Just as important, is not letting work occupy you when you are off duty. Time off is precious and relaxation is a must. If you get the opportunity for a change of scenery, even if it is just for a weekend, this can be a fantastic way to break up routine.

"Hobbies, cultural pursuits, dancing and most important friends and family all help keep us sane and revitalised off duty," Murray said. "It is not called REcreation for nothing!"

Healthy living

Maintaining a healthy diet might sound cliched, but choosing the right foods not only reduces the risk of serious illness but also improves mental and emotional health. Regularly adding fruit, salads and vegetables to your diet will keep you on the right track.

Staying fit will also increase your physical and mental health - we live in a great country where outdoor exercise can be enjoyed nearly all year round.

"Make your own health a top priority, good dietary choices and lots of healthy outdoor exercise is important to maintain wellness so you can care for others," Murray said.

"Plan the years' holidays and breaks as well as the work; get sufficient sleep especially if doing shift work. Our circadian rhythms are really upset with night duty or travelling overseas."

Practical tips for revitalising your career focus

• Make a conscious decision about your career in regard to where you are heading.
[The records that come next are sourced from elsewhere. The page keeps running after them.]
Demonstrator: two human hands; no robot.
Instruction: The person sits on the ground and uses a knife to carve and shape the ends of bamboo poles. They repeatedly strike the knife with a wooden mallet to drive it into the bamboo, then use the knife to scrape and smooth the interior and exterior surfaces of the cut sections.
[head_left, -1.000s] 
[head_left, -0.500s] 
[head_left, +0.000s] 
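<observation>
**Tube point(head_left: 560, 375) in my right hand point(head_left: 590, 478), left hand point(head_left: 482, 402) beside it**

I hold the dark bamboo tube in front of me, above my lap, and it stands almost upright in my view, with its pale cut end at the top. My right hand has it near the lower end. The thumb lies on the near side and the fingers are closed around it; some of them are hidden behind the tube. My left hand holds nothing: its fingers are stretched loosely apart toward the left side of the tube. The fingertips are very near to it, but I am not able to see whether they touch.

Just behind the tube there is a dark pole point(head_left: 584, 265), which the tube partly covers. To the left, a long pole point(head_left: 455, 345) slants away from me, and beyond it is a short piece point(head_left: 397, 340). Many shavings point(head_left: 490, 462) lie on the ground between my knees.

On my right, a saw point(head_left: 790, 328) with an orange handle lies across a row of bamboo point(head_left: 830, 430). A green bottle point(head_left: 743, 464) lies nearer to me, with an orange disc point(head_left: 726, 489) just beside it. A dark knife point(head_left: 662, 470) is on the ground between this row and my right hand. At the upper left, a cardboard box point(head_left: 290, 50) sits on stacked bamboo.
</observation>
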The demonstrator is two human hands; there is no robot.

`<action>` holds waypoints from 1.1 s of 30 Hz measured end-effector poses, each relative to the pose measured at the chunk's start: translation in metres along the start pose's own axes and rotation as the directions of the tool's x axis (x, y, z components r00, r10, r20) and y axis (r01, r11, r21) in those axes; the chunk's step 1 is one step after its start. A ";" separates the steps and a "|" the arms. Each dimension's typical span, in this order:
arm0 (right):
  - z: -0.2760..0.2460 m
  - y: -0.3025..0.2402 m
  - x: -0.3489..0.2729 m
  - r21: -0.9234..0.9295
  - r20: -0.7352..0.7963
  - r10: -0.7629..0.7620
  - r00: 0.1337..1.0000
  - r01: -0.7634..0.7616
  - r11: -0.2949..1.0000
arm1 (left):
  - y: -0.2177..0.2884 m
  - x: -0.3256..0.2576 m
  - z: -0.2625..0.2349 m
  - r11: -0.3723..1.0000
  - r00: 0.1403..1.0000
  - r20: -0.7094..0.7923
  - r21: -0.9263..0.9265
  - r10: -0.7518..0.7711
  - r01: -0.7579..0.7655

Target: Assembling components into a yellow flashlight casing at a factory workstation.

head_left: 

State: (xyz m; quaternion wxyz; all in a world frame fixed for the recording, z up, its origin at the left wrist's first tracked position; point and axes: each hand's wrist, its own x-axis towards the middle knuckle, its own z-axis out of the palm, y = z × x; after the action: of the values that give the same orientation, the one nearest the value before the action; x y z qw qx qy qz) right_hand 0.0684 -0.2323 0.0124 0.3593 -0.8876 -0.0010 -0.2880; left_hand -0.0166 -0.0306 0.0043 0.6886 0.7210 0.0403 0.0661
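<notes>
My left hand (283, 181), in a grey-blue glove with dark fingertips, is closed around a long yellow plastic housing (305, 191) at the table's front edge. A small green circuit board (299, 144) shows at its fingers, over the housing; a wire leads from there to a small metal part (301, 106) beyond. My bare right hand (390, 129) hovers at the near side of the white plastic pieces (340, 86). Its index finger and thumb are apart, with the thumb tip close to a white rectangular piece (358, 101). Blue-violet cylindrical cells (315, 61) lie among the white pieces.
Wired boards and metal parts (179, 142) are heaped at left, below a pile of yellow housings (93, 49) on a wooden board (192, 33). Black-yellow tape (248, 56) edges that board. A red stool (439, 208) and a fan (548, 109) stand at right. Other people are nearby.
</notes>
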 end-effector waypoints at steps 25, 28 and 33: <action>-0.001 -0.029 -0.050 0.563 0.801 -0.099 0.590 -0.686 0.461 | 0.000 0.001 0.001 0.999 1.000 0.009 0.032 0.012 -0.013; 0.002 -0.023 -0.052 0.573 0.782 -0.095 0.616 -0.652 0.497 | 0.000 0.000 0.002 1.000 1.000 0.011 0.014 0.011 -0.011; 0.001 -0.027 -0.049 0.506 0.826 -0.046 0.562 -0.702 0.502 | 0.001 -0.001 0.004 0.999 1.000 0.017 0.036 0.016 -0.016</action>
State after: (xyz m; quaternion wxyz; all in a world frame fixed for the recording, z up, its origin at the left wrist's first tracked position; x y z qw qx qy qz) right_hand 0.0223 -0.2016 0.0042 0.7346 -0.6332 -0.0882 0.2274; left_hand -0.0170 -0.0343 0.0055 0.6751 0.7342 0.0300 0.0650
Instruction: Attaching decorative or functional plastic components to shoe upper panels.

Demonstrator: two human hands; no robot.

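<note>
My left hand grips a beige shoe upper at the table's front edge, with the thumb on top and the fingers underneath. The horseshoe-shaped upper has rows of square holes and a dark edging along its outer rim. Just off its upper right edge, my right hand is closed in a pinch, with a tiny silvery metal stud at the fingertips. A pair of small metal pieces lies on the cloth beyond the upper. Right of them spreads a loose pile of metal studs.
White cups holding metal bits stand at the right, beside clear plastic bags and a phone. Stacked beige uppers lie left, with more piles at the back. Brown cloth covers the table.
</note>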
Consider long-term ambitions and plans on how to get there.
• When you decide what your goals are, decide what you need to do to achieve them. Do you require further training or to complete additional courses?
• Make sure your plans are congruent with your beliefs and ideals in life, not someone else's.
• Eliminate self-limiting behaviours and build up your self-confidence.
• If you decide to undergo further training, make sure you have enough in the bank to fund it.